NASA confirma presencia de agua en el cometa interestelar 3I/ATLAS

La NASA confirmó la presencia de agua en el cometa interestelar 3I/ATLAS, un descubrimiento que redefine nuestra comprensión sobre los materiales que existen más allá del Sistema Solar. Gracias a las capacidades del telescopio espacial Neil Gehrels Swift, los astrónomos detectaron gas hidroxilo (OH), una molécula que se forma cuando la radiación solar descompone el agua, lo que indica que el cometa contiene moléculas de H₂O.

El hallazgo fue posible porque el Swift es capaz de captar radiación ultravioleta, un tipo de luz que no puede ser observada desde la superficie terrestre.
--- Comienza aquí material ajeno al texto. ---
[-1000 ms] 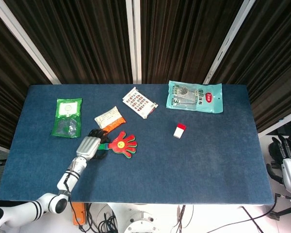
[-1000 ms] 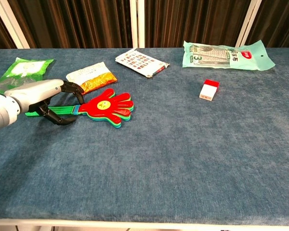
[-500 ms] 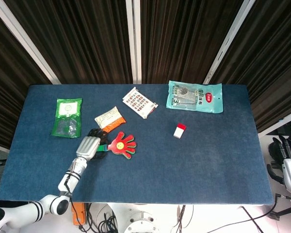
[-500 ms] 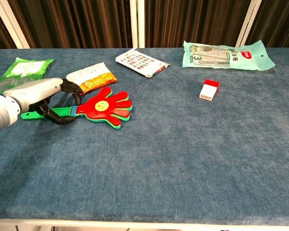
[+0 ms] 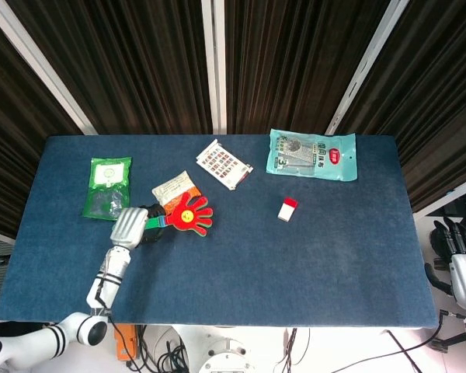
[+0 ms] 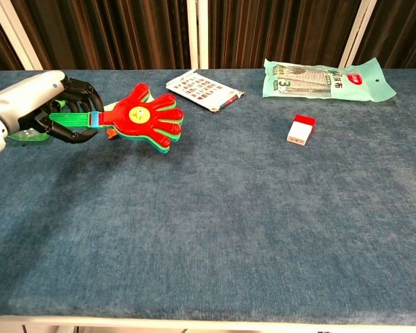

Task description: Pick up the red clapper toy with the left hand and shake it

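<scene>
Stretching across both views, the blue cloth-covered table (image 5: 311, 264) lies before dark slatted curtains (image 5: 140, 62). At its far right lies a teal snack pouch (image 5: 312, 154) with a red corner label and a large "3" legible in the chest view; its other print is too small to read. At far left sits a green packet (image 5: 107, 186), its lettering unreadable. A white printed packet (image 5: 224, 164) bearing rows of small red pictures rests near the far edge, and an orange-and-white sachet (image 5: 175, 188) sits beside the toy. The left hand (image 6: 61, 109), fingers wrapped around the green handle, now holds the red clapper toy (image 6: 144, 118) raised clear of the table, its red palm with a yellow face tilted up toward the far edge; half a second ago the toy lay flat on the cloth with the hand closed around its handle lower and nearer the front. A small red-and-white box (image 5: 287, 208) sits alone right of centre, unmoved. The right hand (image 5: 460, 241) hangs off the table's right side; whether its fingers are spread or curled cannot be told.
</scene>
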Motion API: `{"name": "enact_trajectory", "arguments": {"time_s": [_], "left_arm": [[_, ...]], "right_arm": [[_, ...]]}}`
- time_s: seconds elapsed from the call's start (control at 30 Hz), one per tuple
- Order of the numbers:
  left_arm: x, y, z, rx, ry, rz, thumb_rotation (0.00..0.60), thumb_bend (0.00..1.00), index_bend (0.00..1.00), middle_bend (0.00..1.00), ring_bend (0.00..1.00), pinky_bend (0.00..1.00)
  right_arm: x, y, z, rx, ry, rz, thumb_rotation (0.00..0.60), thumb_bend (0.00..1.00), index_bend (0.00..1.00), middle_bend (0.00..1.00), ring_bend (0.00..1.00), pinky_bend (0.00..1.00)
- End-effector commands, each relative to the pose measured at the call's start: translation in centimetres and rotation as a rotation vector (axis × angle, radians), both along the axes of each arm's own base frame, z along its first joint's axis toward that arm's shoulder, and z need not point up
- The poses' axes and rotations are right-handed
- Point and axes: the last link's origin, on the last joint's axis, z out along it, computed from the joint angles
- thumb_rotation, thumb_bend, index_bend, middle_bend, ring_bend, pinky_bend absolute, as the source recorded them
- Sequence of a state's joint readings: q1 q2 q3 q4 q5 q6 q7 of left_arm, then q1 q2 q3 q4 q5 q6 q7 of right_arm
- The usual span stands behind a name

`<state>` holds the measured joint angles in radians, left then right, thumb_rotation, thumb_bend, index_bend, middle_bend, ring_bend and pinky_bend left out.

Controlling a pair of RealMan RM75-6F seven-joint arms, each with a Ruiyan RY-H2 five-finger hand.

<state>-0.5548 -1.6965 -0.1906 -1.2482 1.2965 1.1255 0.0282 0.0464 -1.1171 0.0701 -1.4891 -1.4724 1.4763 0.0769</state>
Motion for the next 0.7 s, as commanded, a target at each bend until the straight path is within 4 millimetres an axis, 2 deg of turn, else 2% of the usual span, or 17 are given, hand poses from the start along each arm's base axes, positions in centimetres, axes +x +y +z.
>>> {"name": "enact_trajectory", "arguments": {"time_s": [0.03, 0.27, 0.43, 0.53, 0.63, 0.7], "left_arm": [[-0.49, -0.07, 0.19, -0.015, 0.044, 0.009, 0.6, 0.39, 0.67, 0.73, 0.76, 0.98], [-0.61, -0.02, 0.11, -0.023, 0.042, 0.032, 0.6, 0.39, 0.64, 0.9, 0.94, 1.0], [-0.85, 0.2, 0.11, -0.024, 0.025, 0.071, 0.6, 0.4, 0.61, 0.99, 0.98, 1.0], [-0.96, 0.26, 0.2, -0.041, 0.014, 0.088, 0.6, 0.39, 0.53, 1.0, 1.0, 1.0], [-0.89, 0.32, 0.5, -0.031, -0.02, 0.079, 0.6, 0.3, 0.42, 1.0, 1.0, 1.0], [-0.96, 0.34, 0.62, -0.023, -0.038, 0.068, 0.6, 0.27, 0.41, 1.0, 1.0, 1.0]], "right_arm": [[0.04, 0.01, -0.01, 0.001, 0.0, 0.001, 0.6, 0.3, 0.0, 0.0, 0.0, 0.0], [0.09, 0.01, 0.05, 0.001, 0.001, 0.001, 0.6, 0.3, 0.0, 0.0, 0.0, 0.0], [0.08, -0.01, 0.01, 0.004, 0.0, 0.001, 0.6, 0.3, 0.0, 0.0, 0.0, 0.0], [0.02, -0.01, -0.01, 0.006, -0.001, -0.001, 0.6, 0.3, 0.0, 0.0, 0.0, 0.0], [0.01, -0.02, 0.01, 0.006, 0.0, -0.001, 0.6, 0.3, 0.0, 0.0, 0.0, 0.0], [0.03, -0.01, 0.01, 0.007, 0.0, -0.001, 0.6, 0.3, 0.0, 0.0, 0.0, 0.0]]}}
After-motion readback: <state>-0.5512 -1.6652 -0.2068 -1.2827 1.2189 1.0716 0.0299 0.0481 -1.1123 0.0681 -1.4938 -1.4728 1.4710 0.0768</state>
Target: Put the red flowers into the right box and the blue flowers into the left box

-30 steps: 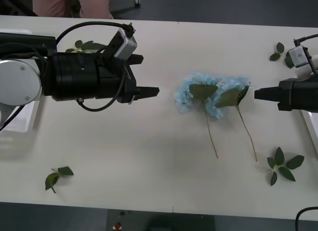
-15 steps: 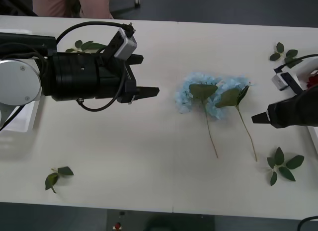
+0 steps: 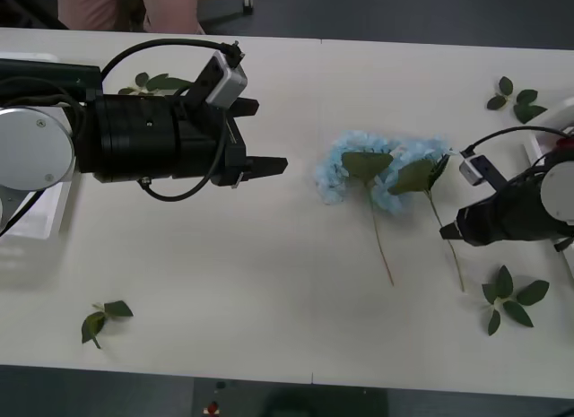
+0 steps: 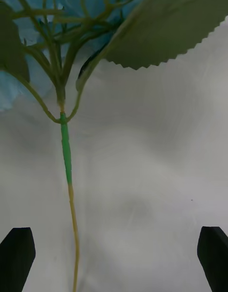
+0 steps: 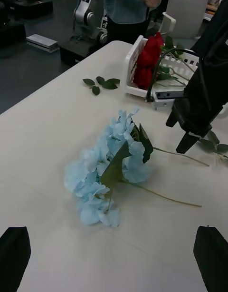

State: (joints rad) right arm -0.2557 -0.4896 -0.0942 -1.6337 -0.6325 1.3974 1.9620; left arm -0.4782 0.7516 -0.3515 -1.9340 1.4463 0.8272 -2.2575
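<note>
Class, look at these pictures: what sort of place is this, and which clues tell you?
Probably a robotics lab or test room. Another robot arm and equipment boxes stand on the dark floor beyond the table, where blue flowers lie staged between the left gripper and right gripper.

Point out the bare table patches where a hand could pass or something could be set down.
Widest bare patch: between the left gripper and the blue flowers, running toward the table's near edge. Another lies behind the flowers. It is crowded around the open right gripper, poised over a flower stem, with a leaf sprig and the right box close.
</note>
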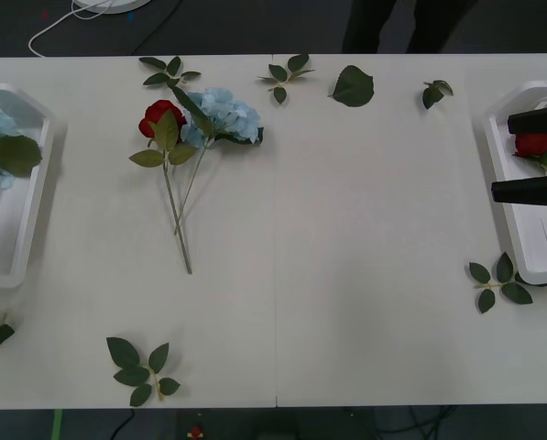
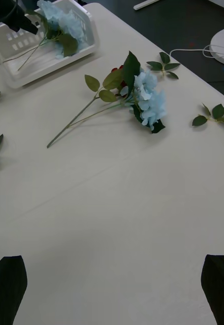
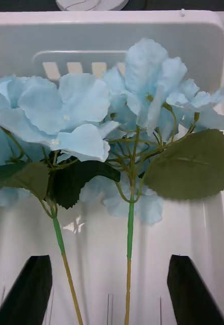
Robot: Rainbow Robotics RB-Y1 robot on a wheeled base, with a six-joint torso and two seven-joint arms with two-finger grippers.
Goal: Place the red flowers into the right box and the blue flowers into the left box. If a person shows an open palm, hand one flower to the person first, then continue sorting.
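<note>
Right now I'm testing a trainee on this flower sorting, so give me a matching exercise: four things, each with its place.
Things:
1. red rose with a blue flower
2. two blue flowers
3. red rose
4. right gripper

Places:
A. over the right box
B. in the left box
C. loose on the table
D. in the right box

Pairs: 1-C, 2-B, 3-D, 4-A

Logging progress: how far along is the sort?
Done: two blue flowers in the left box, one red in the right box. In hand: nothing; both end effectors open. Left: red and blue on the table.
</note>
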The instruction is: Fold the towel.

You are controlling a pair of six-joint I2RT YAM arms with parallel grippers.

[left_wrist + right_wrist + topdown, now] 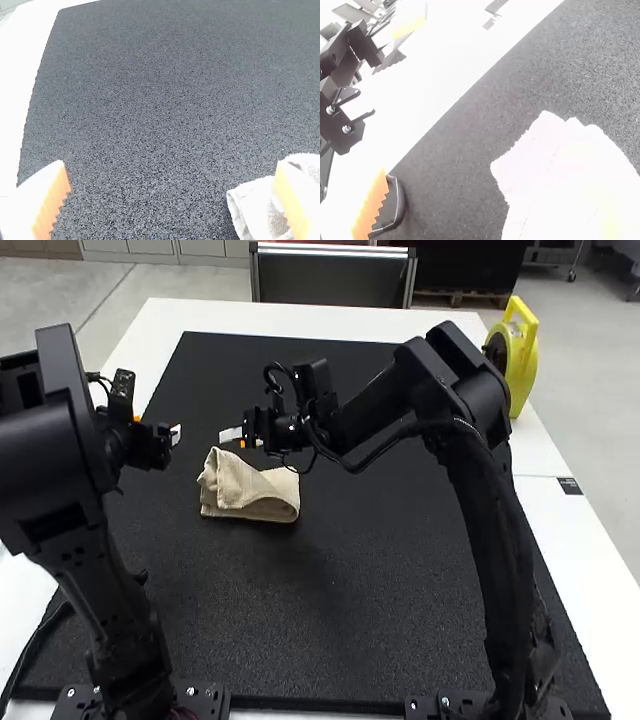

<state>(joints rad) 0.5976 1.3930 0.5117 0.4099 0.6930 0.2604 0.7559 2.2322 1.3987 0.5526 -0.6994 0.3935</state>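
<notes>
In the high view, the beige towel point(262, 494) lies as a small folded bundle on the black mat, its left end curled up. My left gripper point(157, 427) is beyond and left of it; my right gripper point(233, 437) hangs just past its far side. The left wrist view has the left gripper point(172, 182) open, one finger overlapping the towel's edge point(255, 202). In the right wrist view, the right gripper point(495, 190) is open, with the pale towel point(545, 170) below and partly behind one washed-out finger. Neither gripper holds cloth.
The black mat point(390, 570) covers most of the white table point(575, 540). A yellow reel point(517, 355) stands at the far right edge. Both grippers are near each other around the towel's far side, and the right arm reaches across the mat.
</notes>
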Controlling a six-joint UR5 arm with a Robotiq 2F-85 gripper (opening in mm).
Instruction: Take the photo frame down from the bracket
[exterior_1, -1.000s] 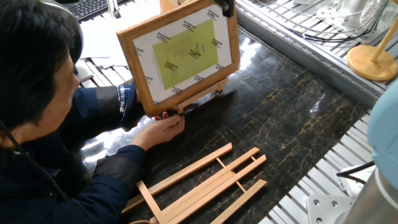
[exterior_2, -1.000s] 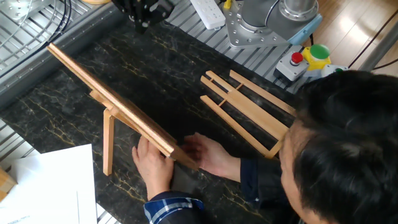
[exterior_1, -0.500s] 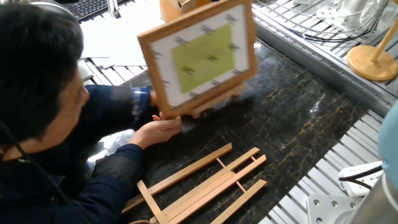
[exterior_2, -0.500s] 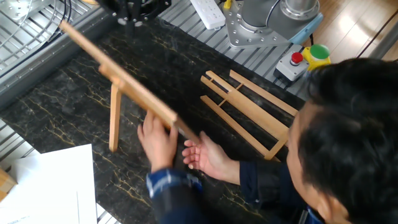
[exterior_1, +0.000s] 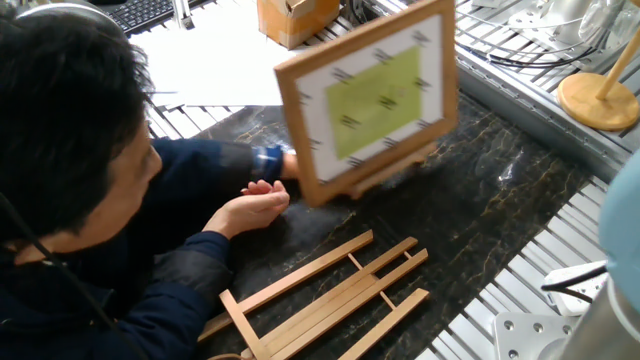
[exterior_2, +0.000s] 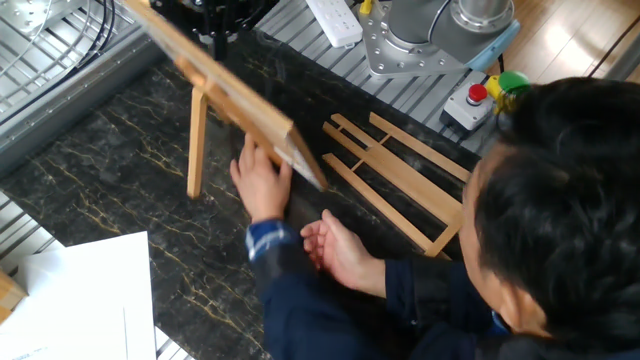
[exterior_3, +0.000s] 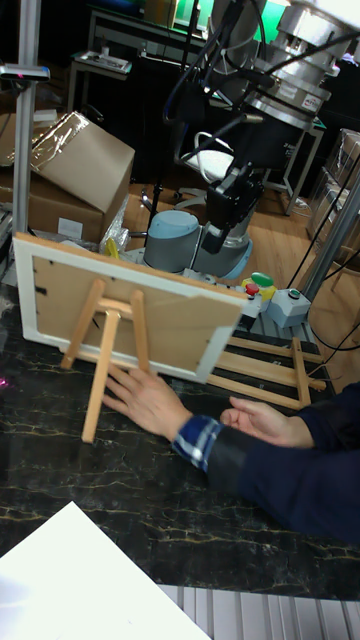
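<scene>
The photo frame (exterior_1: 380, 95) leans on the bracket (exterior_1: 398, 168), tilted back, its yellow-green sheet facing the person. The tall fixed view shows the frame's back (exterior_3: 190, 325) with the bracket's legs (exterior_3: 105, 350) behind it. A person's hand (exterior_2: 262, 180) presses against the bracket side, low behind the frame (exterior_2: 240, 95). Their other hand (exterior_1: 258, 205) lies open in front of it. My black gripper (exterior_2: 212, 30) hangs at the frame's upper edge, just past the frame's top corner in the tall fixed view (exterior_3: 218, 240). Its jaws are too dark to read.
A longer easel of parallel slats (exterior_1: 330, 295) lies flat on the dark marble table (exterior_1: 480, 210) near the person. White paper (exterior_2: 80, 300) lies at the table's edge. An emergency stop button (exterior_2: 477, 95) sits by the robot base. A cardboard box (exterior_3: 85, 160) stands behind.
The frame and bracket have slid together across the table, to the right in one fixed view, with the person's hand behind them. The gripper barely shifted.
</scene>
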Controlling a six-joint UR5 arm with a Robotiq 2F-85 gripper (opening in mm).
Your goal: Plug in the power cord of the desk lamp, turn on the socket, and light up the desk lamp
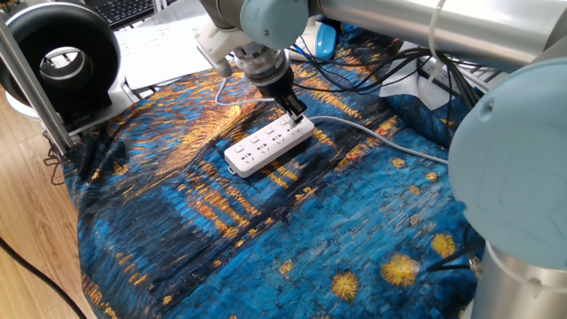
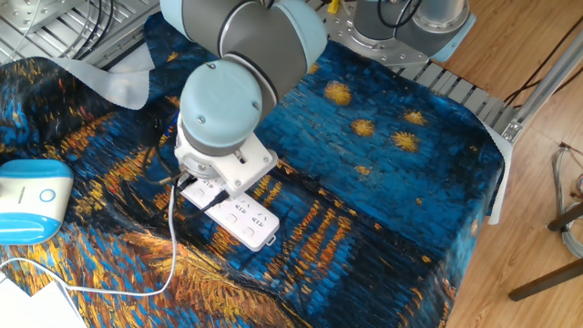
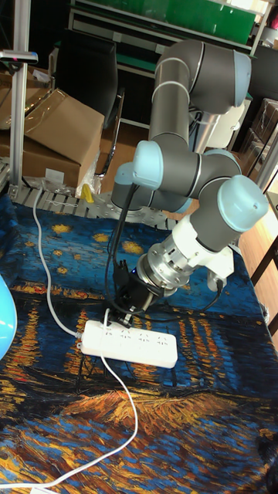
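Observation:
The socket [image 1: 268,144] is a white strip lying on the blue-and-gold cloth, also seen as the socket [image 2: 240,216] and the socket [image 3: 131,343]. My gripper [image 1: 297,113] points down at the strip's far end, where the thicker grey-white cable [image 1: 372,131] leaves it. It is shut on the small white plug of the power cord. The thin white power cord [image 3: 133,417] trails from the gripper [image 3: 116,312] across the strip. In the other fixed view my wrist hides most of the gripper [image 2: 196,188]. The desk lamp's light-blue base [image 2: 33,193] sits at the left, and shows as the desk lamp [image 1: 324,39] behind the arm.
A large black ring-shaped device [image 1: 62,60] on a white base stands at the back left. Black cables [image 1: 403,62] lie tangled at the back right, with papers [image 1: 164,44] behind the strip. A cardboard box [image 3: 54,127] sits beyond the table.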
Esta tecnología permitió a los científicos registrar un resplandor débil asociado al agua, incluso mientras el cometa se encontraba a tres veces la distancia entre la Tierra y el Sol. En condiciones normales, los cometas del Sistema Solar permanecen inactivos a esa distancia, pero 3I/ATLAS mostró una actividad inesperada.


Un cometa activo en condiciones extremas

Los cálculos del equipo científico revelaron que el cometa liberaba cerca de 40 kilogramos de agua por segundo, lo que sugiere que su estructura contiene materiales capaces de resistir las duras condiciones del espacio interestelar. Esta actividad demuestra que 3I/ATLAS conserva una composición rica en hielos y compuestos volátiles, distintos a los de los cometas formados dentro del Sistema Solar.

Según el físico Dennis Bodewits, líder del estudio, “cada vez que encontramos agua en un cometa interestelar, confirmamos que los ingredientes de la vida no son exclusivos del Sol”. Para los científicos, este tipo de hallazgos amplía la visión sobre la formación de planetas y los procesos químicos universales que permiten la existencia de agua en diferentes regiones del cosmos.


Un viajero del espacio profundo

El cometa 3I/ATLAS es un visitante único. Su designación “3I” confirma que proviene de fuera de nuestro sistema planetario, convirtiéndose en apenas el tercer cometa interestelar detectado por la humanidad, después de ‘Oumuamua y Borisov. Los astrónomos estiman que este objeto tiene más de siete mil millones de años, lo que lo convierte en una reliquia cósmica que conserva las condiciones de las primeras etapas de formación estelar.

Estudiar su composición química ayuda a comprender cómo se forman los mundos y el agua en distintos sistemas estelares. Este descubrimiento respalda la teoría de que los componentes esenciales para la vida están distribuidos por toda la galaxia y que los cometas podrían haber desempeñado un papel clave en la dispersión de moléculas prebióticas entre las estrellas.